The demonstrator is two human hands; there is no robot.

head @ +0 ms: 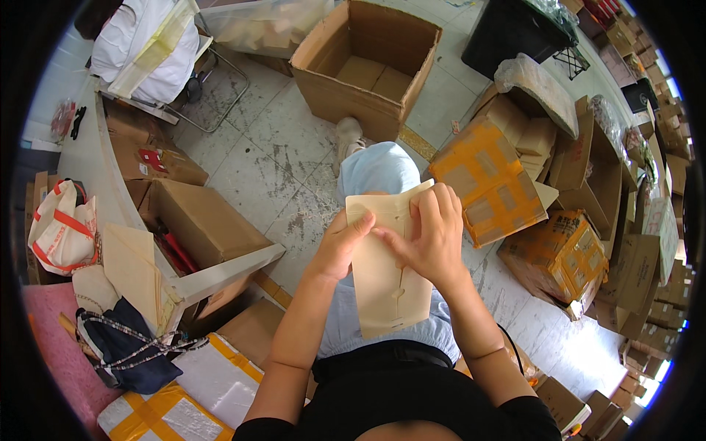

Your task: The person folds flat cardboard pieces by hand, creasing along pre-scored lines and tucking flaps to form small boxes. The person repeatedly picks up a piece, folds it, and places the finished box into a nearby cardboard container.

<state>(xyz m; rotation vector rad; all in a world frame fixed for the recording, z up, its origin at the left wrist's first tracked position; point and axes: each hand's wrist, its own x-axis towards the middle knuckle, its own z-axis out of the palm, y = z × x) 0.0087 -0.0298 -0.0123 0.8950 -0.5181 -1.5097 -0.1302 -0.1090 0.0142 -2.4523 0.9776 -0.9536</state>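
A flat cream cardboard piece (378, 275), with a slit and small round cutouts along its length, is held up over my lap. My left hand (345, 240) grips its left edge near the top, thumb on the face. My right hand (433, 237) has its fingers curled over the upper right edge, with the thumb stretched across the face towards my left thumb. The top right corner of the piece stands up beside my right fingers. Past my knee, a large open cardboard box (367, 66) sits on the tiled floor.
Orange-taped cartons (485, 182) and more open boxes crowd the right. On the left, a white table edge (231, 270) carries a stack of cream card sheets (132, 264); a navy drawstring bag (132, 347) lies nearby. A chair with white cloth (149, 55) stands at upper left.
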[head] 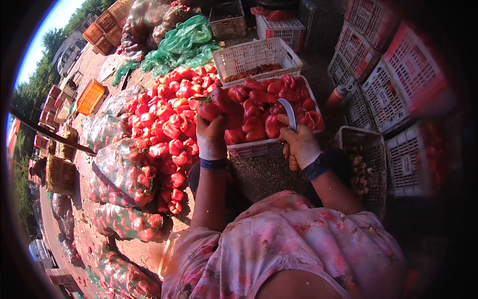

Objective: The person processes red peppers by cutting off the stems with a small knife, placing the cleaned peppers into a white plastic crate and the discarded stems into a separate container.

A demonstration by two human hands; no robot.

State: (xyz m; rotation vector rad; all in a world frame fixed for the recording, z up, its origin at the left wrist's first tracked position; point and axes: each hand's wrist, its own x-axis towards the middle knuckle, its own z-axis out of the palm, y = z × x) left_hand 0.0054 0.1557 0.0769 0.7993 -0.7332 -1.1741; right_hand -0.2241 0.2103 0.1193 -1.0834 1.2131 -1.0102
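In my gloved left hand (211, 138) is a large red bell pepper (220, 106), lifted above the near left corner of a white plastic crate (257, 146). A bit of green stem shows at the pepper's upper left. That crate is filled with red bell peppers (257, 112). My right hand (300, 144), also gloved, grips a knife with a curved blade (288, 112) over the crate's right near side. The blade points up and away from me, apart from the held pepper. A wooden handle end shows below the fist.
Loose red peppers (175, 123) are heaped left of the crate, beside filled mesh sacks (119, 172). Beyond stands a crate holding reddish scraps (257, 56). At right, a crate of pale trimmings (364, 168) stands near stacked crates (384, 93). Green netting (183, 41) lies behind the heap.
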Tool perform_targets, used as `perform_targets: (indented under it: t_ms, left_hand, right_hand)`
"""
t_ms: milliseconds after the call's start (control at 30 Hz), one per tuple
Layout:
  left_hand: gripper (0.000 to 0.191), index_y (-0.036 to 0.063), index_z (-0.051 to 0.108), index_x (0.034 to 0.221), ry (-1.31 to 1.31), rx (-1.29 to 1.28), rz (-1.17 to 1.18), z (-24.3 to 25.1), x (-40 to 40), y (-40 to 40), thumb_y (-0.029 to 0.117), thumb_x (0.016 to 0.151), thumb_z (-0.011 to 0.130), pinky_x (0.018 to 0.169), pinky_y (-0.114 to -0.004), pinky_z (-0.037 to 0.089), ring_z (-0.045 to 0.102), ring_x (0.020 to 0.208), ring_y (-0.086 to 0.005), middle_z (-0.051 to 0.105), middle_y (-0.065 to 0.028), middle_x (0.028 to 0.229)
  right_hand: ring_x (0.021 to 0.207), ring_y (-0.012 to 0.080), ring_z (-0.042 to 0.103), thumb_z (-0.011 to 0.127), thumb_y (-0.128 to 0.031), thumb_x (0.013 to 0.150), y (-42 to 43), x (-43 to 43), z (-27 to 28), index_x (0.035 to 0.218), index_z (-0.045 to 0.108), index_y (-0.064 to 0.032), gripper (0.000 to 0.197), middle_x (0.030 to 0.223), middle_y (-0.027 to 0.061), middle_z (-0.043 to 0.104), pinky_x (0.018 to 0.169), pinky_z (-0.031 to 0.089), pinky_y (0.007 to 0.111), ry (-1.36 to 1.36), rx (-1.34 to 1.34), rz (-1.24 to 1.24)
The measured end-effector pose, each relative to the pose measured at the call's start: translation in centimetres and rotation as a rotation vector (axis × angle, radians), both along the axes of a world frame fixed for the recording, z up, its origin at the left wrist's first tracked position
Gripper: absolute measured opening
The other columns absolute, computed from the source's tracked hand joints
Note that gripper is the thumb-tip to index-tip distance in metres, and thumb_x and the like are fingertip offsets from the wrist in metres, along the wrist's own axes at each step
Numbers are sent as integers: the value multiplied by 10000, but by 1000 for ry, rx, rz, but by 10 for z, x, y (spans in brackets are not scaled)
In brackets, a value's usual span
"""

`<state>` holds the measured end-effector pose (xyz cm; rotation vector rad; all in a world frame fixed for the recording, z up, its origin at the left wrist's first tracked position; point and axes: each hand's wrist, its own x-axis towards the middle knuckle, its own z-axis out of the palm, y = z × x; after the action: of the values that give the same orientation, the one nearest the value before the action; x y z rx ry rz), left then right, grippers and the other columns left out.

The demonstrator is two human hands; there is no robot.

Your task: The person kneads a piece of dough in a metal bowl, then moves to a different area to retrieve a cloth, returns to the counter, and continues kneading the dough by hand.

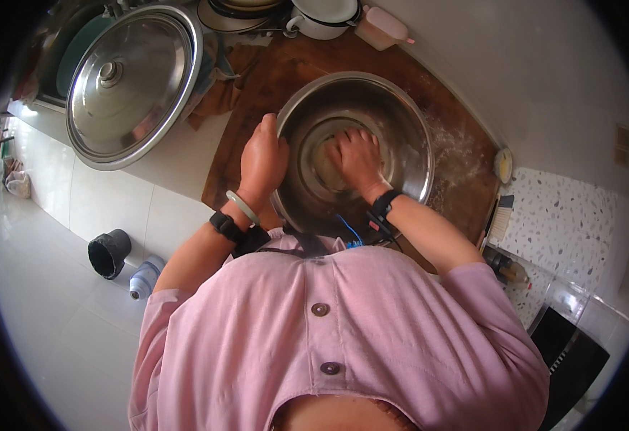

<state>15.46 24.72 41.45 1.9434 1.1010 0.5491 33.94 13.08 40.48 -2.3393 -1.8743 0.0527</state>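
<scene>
A large stainless steel bowl (408, 124) stands on a brown wooden board (303, 59). My right hand (355, 159) is down inside it, fingers bent and pressed on pale dough (325, 164) at the bottom; the fingertips are partly hidden. At the bowl's left rim, my left hand (265, 156) is gripping the edge, with its thumb near the inner side. White flour (454, 153) is scattered on the board to the right of the bowl.
A big steel lid (147, 86) lies at the upper left beside a sink. Plates (233, 21), a white enamel mug (319, 27) and a pink lidded container (381, 27) stand behind the board. A brush (502, 218) lies at its right edge.
</scene>
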Motion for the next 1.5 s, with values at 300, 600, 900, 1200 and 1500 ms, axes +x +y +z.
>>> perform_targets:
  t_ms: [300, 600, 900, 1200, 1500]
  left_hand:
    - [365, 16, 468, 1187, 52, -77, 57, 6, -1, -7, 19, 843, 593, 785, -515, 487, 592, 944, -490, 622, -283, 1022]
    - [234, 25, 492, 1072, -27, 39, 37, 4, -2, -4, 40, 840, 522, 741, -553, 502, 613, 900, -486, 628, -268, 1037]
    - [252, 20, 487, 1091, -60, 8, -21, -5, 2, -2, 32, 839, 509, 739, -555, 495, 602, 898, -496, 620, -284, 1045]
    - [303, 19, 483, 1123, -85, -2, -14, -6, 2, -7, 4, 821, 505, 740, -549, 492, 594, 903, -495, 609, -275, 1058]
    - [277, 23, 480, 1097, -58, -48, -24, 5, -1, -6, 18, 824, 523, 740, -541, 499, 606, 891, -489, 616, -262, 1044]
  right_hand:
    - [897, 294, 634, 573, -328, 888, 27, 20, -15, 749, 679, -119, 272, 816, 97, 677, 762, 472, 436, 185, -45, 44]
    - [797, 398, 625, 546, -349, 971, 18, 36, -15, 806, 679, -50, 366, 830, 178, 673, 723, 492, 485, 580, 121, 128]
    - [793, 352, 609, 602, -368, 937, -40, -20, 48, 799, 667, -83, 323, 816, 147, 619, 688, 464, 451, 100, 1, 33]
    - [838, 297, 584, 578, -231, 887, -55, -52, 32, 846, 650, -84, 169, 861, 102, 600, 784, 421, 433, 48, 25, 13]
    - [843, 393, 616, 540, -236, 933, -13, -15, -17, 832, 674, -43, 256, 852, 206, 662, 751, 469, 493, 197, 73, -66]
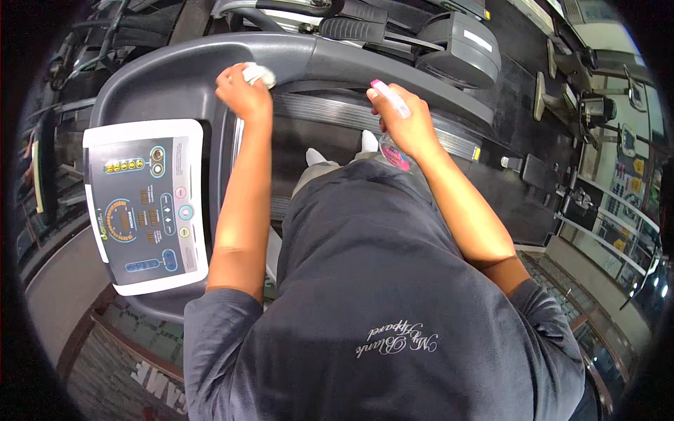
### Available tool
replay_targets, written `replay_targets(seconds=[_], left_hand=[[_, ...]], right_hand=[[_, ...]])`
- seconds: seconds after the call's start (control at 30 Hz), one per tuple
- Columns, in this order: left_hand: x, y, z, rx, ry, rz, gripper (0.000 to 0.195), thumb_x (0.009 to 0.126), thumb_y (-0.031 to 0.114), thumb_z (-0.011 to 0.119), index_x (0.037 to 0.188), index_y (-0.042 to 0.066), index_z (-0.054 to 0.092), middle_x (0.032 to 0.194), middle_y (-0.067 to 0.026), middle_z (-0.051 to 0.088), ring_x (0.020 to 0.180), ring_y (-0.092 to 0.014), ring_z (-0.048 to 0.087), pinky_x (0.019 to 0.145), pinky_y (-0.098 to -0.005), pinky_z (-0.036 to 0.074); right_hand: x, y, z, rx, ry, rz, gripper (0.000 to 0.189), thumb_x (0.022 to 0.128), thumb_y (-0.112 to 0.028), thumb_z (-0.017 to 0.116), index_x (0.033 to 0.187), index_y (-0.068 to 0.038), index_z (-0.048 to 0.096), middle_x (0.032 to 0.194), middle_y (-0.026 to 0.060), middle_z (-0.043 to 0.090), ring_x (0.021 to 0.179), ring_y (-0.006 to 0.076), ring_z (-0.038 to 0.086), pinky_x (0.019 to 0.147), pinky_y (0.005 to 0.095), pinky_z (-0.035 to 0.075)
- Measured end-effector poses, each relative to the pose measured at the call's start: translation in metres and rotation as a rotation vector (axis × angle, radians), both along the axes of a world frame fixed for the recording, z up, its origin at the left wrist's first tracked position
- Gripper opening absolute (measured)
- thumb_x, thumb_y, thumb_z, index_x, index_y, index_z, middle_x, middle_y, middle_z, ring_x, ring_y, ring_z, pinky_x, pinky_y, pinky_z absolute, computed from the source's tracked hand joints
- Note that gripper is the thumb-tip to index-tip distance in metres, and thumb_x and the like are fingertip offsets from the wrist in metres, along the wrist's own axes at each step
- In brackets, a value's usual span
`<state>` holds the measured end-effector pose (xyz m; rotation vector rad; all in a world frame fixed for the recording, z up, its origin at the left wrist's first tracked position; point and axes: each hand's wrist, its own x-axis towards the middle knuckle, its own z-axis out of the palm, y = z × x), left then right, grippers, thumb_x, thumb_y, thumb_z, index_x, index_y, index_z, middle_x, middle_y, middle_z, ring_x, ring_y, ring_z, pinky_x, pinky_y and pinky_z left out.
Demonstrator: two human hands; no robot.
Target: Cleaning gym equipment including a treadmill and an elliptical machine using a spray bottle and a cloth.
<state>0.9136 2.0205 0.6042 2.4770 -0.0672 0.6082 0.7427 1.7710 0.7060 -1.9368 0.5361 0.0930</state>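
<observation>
My left hand (pixel 243 94) grips a bunched white cloth (pixel 259 75), slightly blurred, at the inner side of the grey treadmill handrail (pixel 210 52). Whether the cloth presses on the plastic or hovers just over it is hard to tell. Over the treadmill deck, my right hand (pixel 408 123) is wrapped around the neck of a clear spray bottle (pixel 394 152) with a pink-and-white trigger head (pixel 390 97). The bottle's lower part shows a pink label and the fingers hide its middle. To the left of my forearm is the treadmill console (pixel 152 210), white-framed with buttons and a dial display.
My feet in white socks (pixel 369 141) stand on the dark treadmill belt (pixel 310 137), beside a ribbed metal side rail (pixel 326 111). Past the handrail stands an elliptical trainer (pixel 458 50) with black pedals. Weight benches (pixel 539 171) and mirrors line the right.
</observation>
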Motion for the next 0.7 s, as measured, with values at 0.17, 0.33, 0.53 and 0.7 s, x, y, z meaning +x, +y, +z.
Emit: replay_targets(seconds=[0.17,0.33,0.53,0.7], left_hand=[[-0.013,-0.050,-0.012,-0.136,-0.034,-0.330,0.039,0.070,-0.004,0.073,0.106,0.011,0.072,0.120,-0.0143,0.064,0.115,-0.038,0.055,0.102,-0.0464,0.044],[-0.004,-0.009,-0.012,-0.058,-0.061,-0.214,0.033,0.070,-0.004,0.071,0.100,0.010,0.072,0.119,-0.0137,0.064,0.112,-0.038,0.057,0.100,-0.0474,0.044],[0.022,0.094,-0.028,0.052,0.046,0.130,0.031,0.076,-0.005,0.070,0.104,0.006,0.072,0.113,-0.0176,0.065,0.108,-0.040,0.061,0.098,-0.0498,0.048],[0.028,0.032,-0.010,-0.174,0.010,0.039,0.030,0.079,-0.005,0.068,0.107,0.005,0.071,0.114,-0.0198,0.064,0.112,-0.041,0.061,0.103,-0.0481,0.048]], right_hand=[[0.005,0.007,0.002,0.010,0.014,0.011,0.041,0.102,-0.041,0.068,0.086,-0.003,0.067,0.068,0.0047,0.066,0.061,0.0136,0.063,0.061,0.0329,0.051],[0.011,0.013,0.009,0.044,0.004,-0.002,0.042,0.101,-0.042,0.068,0.084,-0.004,0.065,0.063,0.0048,0.063,0.059,0.0147,0.063,0.061,0.0343,0.050],[0.009,0.016,0.006,0.043,-0.004,-0.009,0.041,0.102,-0.042,0.068,0.086,-0.004,0.067,0.064,0.0045,0.063,0.058,0.0142,0.063,0.059,0.0338,0.050],[0.004,0.018,0.010,0.053,0.004,-0.047,0.041,0.102,-0.042,0.069,0.085,-0.004,0.066,0.064,0.0051,0.064,0.059,0.0138,0.065,0.060,0.0335,0.051]])
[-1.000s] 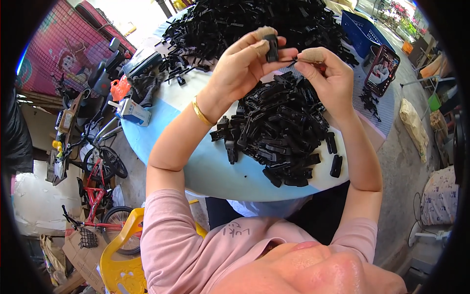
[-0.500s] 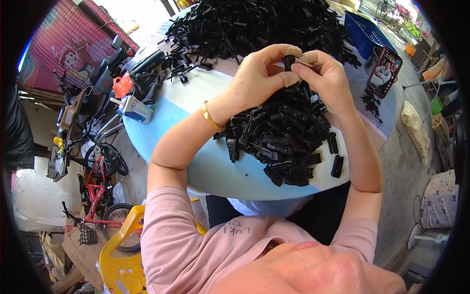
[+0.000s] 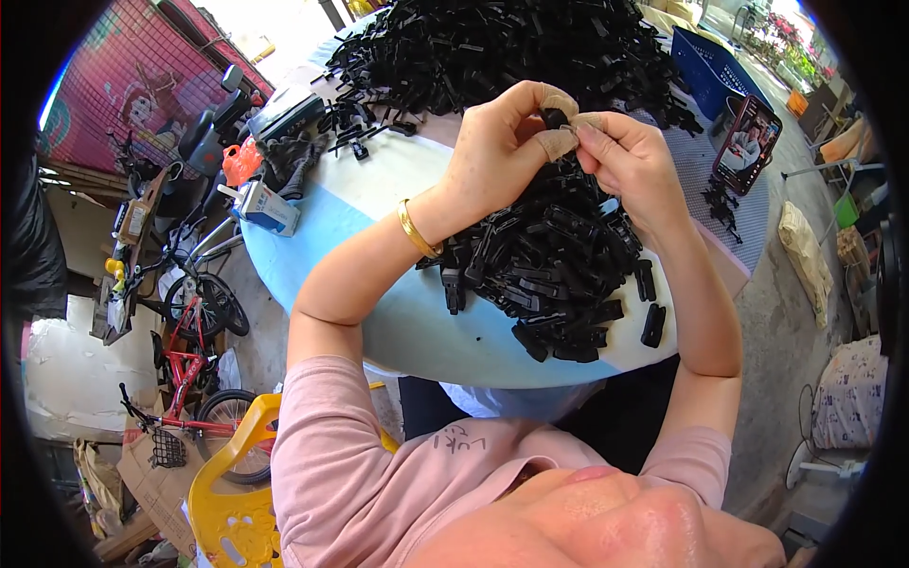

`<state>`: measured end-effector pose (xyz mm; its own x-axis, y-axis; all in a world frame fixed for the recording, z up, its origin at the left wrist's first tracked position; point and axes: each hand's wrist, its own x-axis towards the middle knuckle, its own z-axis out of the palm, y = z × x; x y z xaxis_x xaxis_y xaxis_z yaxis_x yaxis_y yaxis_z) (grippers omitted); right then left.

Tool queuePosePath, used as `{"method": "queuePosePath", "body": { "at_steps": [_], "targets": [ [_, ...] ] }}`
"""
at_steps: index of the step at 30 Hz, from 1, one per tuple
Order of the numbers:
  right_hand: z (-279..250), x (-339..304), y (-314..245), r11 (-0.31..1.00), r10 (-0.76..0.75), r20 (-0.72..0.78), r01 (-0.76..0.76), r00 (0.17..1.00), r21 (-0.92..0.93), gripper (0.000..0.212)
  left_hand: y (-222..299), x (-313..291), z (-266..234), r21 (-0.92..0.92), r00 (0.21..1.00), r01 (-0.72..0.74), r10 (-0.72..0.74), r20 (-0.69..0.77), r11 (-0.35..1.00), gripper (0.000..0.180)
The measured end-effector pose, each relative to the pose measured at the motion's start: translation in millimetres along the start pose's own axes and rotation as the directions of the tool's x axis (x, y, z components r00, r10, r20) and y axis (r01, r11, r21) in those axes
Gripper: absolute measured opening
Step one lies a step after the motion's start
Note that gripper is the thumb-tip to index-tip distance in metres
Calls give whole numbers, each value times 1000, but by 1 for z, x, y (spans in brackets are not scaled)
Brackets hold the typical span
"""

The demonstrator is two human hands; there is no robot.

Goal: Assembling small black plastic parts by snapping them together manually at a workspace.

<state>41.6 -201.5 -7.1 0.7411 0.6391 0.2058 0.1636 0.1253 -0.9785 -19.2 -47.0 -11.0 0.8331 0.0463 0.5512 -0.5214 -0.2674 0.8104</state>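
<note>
My left hand (image 3: 500, 142), with tan tape wrapped round its fingertips, grips a small black plastic part (image 3: 554, 118) between thumb and forefinger. Against it, my right hand (image 3: 630, 156) is closed in a pinch, its fingertips touching the left thumb. What the right fingers pinch, if anything, is too small to make out. Below both hands lies a heap of black plastic pieces (image 3: 540, 275) near the table's front. A far larger mound of black parts (image 3: 492, 47) covers the back of the table.
The round table (image 3: 407, 331) has a pale blue and white cover. At its right stand a blue basket (image 3: 705, 71) and a propped phone (image 3: 748, 142). A drink carton (image 3: 265, 208) sits at the left edge. A yellow chair (image 3: 237, 511) and red bicycle (image 3: 189, 379) stand to the left.
The left fingers have tipped the black part so that less of it shows. My right fingertips have drawn in against the left thumb. The heaps look the same.
</note>
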Motion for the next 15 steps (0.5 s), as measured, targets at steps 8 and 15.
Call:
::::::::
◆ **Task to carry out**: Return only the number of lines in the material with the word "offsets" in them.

◆ **Your solution**: 2